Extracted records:
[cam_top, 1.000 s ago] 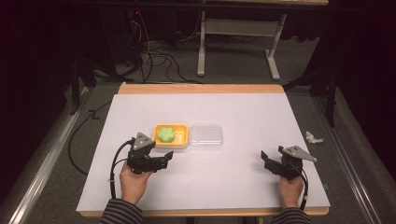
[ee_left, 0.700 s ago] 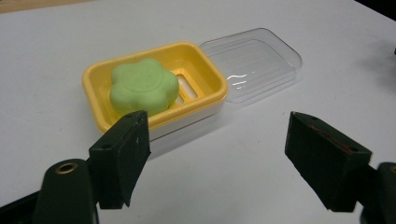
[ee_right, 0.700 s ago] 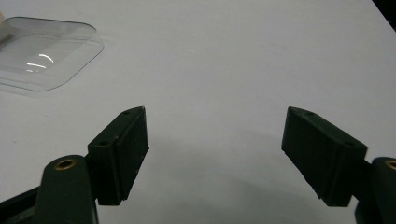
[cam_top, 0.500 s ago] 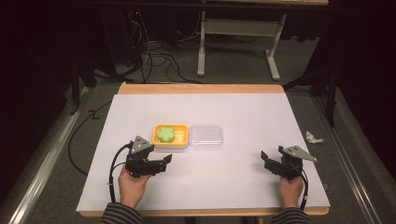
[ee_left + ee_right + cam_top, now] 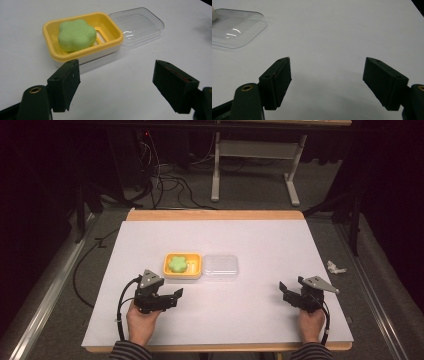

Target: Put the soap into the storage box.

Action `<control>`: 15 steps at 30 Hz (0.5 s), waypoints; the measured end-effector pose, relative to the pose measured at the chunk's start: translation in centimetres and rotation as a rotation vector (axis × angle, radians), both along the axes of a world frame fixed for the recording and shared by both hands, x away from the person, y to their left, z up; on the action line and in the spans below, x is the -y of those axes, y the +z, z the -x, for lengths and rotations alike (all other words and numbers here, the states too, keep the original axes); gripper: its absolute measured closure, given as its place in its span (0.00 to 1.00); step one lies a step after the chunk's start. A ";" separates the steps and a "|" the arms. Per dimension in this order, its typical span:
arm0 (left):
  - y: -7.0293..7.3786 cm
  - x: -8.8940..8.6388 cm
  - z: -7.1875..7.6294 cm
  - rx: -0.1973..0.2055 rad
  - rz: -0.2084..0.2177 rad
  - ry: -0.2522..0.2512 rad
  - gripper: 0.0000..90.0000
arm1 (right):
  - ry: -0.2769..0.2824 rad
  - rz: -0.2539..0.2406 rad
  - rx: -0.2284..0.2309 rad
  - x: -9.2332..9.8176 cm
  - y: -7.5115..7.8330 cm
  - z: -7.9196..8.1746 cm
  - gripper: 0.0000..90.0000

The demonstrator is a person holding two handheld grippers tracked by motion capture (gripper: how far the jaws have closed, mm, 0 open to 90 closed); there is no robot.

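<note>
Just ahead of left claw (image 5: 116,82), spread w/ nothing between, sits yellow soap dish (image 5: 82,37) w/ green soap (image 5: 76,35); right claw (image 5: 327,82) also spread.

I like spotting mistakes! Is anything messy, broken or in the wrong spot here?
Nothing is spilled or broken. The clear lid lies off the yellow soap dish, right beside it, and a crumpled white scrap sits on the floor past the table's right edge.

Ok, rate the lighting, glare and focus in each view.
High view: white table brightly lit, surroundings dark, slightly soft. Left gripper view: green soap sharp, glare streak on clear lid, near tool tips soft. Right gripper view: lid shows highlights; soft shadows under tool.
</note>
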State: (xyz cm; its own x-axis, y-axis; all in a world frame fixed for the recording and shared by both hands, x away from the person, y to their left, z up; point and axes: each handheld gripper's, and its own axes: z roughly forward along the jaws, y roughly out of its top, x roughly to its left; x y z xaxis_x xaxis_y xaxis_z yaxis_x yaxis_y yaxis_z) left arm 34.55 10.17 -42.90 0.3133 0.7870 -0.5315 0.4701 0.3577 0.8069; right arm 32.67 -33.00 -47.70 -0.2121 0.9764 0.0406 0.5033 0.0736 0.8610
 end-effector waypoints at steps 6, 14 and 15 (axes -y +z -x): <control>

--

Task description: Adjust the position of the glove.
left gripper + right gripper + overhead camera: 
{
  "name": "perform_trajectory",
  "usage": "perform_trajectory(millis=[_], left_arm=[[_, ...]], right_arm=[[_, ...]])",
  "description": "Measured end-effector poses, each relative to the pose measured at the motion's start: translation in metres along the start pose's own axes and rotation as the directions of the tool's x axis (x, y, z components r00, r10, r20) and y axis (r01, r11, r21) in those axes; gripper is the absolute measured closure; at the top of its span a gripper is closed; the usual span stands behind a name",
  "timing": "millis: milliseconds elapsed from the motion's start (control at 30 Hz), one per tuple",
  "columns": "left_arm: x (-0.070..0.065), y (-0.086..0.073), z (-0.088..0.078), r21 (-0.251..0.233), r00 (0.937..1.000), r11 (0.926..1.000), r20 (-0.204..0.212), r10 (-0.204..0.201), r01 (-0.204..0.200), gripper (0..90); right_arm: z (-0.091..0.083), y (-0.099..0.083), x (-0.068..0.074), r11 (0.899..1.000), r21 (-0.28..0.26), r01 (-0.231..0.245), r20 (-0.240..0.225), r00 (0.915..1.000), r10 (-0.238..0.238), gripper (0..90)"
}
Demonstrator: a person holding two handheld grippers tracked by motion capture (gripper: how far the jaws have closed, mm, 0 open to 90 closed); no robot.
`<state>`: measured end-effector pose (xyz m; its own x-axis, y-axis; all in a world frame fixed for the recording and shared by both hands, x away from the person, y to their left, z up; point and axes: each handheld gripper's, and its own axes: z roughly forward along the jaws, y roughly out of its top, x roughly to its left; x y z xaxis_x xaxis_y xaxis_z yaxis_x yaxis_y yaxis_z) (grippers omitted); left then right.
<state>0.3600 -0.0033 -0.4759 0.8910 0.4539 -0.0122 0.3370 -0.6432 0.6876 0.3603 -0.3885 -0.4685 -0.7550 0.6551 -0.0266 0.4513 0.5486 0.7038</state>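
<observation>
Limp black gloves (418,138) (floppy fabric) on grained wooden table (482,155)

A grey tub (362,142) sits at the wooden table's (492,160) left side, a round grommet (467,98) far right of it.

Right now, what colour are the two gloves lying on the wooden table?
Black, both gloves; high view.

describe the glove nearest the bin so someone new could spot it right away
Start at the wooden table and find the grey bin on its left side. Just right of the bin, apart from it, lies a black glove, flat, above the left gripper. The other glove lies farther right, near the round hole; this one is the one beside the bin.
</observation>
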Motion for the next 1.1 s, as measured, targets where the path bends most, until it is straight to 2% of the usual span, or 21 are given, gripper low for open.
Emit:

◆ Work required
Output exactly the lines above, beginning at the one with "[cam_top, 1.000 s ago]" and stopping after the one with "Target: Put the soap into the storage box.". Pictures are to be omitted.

◆ Solution
[cam_top, 1.000 s ago] 
[ee_left, 0.700 s ago] 
[ee_right, 0.700 s ago] 
[cam_top, 0.500 s ago] 
[ee_left + ee_right + cam_top, now] 

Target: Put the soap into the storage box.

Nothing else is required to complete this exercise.